A prescription may be prepared by the secretary or agent for the signature of a practitioner. Accordingly, an authorized agent may prepare a controlled substance prescription only based on the instructions of the prescribing practitioner as to the required elements of a valid prescription and then provide the prescription to the practitioner to review. The authorized agent does not have the authority to make medical determinations. For a controlled substance, the practitioner must personally sign the prescription, whether manually or electronically. The prescribing practitioner cannot delegate his or her signature authority. 21 CFR 1306.05(f)

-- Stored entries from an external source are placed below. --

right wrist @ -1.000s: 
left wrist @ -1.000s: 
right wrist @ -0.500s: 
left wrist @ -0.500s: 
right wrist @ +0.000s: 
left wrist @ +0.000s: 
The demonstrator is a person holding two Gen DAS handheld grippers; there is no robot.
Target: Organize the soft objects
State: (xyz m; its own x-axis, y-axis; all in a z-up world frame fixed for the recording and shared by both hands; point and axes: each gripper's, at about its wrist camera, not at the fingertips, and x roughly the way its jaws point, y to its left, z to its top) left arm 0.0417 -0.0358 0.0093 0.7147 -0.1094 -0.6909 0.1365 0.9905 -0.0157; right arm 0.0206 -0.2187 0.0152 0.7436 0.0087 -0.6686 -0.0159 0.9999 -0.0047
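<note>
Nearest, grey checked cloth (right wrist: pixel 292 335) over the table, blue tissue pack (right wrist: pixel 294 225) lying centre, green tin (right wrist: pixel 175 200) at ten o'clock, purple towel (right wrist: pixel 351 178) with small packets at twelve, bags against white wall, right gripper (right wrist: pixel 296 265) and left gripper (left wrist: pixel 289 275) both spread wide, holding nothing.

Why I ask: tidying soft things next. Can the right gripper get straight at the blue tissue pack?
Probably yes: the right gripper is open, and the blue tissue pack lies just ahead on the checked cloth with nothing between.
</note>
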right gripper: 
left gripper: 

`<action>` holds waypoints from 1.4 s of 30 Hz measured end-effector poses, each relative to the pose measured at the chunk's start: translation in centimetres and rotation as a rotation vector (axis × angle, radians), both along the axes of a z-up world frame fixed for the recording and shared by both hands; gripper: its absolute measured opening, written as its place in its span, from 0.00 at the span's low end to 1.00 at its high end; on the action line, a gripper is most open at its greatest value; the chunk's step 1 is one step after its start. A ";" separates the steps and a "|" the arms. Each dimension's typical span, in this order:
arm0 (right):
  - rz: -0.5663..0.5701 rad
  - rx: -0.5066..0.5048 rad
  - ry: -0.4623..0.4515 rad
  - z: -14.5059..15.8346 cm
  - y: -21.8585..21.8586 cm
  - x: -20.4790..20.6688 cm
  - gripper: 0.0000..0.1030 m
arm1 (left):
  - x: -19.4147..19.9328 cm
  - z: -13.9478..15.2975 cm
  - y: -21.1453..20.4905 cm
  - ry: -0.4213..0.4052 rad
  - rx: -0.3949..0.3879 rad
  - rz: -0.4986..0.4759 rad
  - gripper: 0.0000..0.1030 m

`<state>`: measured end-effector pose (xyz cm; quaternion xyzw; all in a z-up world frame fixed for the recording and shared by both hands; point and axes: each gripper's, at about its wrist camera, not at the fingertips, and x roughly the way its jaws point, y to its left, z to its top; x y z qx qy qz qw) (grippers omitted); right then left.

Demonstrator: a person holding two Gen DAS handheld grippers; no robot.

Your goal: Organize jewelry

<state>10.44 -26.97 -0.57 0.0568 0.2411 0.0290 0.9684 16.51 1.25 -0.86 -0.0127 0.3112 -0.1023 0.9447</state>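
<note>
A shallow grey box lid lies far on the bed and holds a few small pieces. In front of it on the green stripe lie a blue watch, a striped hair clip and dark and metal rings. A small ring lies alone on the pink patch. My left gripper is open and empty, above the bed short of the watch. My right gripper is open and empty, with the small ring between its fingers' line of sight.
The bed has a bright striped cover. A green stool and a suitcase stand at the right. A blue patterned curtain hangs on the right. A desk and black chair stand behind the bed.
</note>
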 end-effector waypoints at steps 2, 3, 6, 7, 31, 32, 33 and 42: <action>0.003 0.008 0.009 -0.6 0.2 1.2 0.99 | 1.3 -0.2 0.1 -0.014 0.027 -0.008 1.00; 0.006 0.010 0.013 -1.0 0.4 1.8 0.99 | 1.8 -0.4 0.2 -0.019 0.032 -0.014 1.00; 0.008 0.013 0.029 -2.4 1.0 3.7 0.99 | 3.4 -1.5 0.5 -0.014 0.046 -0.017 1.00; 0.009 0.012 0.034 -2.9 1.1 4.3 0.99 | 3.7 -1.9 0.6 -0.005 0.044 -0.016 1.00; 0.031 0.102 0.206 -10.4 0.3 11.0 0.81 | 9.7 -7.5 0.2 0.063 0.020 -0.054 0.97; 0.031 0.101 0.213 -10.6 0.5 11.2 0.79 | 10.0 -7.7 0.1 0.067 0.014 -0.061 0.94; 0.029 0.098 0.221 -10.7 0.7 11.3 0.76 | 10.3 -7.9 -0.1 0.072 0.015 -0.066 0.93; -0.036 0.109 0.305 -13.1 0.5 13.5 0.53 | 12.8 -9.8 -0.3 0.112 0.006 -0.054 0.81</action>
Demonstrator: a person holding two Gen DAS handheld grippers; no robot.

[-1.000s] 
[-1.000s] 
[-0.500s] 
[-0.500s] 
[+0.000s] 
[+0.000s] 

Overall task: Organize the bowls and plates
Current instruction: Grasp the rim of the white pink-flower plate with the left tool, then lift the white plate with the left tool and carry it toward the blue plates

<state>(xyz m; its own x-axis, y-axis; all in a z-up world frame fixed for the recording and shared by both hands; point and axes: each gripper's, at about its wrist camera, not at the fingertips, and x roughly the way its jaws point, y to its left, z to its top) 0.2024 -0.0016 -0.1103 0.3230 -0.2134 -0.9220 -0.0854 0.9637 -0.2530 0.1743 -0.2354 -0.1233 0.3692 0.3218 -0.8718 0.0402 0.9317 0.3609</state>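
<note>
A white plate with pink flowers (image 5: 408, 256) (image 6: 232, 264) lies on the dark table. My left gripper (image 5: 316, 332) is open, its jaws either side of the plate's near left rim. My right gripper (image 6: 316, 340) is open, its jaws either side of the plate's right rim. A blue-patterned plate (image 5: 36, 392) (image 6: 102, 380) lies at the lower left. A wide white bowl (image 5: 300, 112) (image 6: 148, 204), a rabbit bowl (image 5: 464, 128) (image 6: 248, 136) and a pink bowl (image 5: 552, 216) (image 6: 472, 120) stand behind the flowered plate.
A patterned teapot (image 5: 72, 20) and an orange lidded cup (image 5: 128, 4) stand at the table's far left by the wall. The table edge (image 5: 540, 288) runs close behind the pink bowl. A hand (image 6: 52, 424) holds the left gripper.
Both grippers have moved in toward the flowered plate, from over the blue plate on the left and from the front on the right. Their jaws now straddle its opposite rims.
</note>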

As noted above, the practitioner remains responsible for ensuring that the prescription conforms to State and Federal Laws and Regulations, and the practitioner cannot delegate to an agent the authority to make a medical determination of need for a controlled substance prescription. However, the prescriber may delegate the transmission of the prescription drug order to an authorized agent.

REQUIRED SIGNATURE BY A LICENSED PRACTITIONER

By signing this form, l declare under penalty of perjury (under the laws of the United States of America) that I am a licensed practitioner with prescriptive authority. I also agree that this agent authority agreement may be electronically signed only by licensed prescribers that are in good standing with their overseeing state and federal agencies. I agree that the electronic signatures appearing on this agreement are the same as handwritten signatures for the purposes of validity, enforceability and admissibility. Specifically, any false or misleading e-signatures will carry the same level of criminal prosecution as forgery using handwritten signatures.